> **PROVIDED MATERIAL**

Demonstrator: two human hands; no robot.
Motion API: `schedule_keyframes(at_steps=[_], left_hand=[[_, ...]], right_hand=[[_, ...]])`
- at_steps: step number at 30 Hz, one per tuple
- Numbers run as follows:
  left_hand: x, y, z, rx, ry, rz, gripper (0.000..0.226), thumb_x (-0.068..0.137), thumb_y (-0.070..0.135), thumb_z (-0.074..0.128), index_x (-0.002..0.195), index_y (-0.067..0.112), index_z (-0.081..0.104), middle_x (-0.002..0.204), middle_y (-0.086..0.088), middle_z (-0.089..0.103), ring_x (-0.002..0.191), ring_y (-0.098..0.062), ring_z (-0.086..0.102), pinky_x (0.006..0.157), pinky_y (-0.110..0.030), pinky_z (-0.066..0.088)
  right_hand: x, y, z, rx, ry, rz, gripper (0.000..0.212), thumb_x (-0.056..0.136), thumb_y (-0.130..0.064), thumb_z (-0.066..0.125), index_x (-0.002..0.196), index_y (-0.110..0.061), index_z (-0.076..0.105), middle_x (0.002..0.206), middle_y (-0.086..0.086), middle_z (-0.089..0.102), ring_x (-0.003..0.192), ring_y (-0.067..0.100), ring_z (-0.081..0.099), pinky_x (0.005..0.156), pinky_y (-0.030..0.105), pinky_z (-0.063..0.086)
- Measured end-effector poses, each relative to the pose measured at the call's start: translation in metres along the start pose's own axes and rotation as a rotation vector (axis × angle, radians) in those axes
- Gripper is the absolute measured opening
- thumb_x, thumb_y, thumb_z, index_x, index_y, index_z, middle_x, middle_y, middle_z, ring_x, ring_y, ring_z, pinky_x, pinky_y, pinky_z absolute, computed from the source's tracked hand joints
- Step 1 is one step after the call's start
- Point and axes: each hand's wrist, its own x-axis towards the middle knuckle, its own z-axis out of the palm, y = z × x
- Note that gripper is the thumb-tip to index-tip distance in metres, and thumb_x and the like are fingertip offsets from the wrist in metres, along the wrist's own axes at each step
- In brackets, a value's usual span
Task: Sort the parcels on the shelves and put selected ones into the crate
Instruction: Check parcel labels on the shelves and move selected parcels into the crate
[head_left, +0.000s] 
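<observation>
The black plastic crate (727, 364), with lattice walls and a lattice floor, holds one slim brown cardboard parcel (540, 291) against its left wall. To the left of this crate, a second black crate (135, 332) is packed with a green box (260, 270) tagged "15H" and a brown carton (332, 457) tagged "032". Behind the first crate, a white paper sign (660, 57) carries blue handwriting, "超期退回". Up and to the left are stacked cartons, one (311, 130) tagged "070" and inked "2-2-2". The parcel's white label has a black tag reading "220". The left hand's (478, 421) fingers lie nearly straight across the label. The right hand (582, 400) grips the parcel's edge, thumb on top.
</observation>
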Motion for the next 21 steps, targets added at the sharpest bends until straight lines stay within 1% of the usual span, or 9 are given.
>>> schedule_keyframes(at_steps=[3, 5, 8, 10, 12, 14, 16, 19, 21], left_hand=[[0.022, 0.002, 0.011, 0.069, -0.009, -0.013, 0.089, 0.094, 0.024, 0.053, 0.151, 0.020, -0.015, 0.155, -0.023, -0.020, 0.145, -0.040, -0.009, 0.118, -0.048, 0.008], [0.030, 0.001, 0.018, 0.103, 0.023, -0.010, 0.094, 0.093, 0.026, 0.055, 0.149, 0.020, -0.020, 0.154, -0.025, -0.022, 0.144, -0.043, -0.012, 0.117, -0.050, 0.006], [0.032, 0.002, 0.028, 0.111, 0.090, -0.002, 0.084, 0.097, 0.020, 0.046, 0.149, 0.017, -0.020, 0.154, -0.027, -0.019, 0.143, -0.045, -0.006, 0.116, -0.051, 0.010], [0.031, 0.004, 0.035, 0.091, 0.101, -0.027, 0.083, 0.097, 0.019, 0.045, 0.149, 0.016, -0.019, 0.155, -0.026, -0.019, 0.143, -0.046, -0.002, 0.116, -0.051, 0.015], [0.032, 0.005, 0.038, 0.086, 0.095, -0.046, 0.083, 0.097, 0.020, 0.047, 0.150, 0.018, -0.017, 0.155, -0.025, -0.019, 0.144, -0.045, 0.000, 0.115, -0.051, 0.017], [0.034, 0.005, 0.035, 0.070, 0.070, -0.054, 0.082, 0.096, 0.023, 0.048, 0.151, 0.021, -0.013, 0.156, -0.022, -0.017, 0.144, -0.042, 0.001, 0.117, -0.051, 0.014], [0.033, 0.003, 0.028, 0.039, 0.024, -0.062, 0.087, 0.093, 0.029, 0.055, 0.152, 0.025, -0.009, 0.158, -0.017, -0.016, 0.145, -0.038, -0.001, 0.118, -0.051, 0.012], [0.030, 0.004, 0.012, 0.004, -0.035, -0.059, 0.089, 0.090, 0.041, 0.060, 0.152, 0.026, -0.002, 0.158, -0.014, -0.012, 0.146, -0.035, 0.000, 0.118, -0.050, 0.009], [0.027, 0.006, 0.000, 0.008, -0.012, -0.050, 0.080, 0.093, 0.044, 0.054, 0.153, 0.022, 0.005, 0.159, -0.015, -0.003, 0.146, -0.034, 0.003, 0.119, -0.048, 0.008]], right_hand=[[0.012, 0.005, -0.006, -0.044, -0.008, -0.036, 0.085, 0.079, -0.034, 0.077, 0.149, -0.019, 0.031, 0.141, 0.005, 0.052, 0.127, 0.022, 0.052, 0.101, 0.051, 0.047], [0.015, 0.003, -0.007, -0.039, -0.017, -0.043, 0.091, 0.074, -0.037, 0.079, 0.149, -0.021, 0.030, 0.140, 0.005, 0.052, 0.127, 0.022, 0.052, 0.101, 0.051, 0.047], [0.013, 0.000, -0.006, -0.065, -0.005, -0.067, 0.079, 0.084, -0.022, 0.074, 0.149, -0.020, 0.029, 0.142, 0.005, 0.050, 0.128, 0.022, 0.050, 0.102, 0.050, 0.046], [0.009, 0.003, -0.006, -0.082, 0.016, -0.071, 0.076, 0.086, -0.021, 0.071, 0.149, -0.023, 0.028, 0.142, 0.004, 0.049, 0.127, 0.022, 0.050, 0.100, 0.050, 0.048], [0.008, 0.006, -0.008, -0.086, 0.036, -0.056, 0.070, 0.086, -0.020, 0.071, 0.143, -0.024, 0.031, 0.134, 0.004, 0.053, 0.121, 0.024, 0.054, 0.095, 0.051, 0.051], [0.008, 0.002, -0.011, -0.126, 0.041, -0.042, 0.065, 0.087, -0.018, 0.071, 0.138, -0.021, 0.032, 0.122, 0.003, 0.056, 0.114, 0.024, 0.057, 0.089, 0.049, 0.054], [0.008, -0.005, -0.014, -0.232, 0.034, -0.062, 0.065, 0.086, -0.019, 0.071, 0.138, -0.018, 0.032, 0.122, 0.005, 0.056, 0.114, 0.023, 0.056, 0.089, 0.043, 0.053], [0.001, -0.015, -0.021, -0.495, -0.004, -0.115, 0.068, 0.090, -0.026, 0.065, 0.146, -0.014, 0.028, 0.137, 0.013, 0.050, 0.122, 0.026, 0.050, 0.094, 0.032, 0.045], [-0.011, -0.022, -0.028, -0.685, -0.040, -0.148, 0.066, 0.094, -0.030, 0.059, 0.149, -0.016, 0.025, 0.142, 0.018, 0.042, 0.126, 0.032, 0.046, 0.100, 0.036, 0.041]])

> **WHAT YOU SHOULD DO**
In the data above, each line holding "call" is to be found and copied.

> **TASK RESPONSE**
- Measured end-effector poses, each relative to the pose measured at the call's start: translation in metres along the start pose's own axes and rotation as a rotation vector (axis × angle, radians) in those axes
- Step 1 is one step after the call's start

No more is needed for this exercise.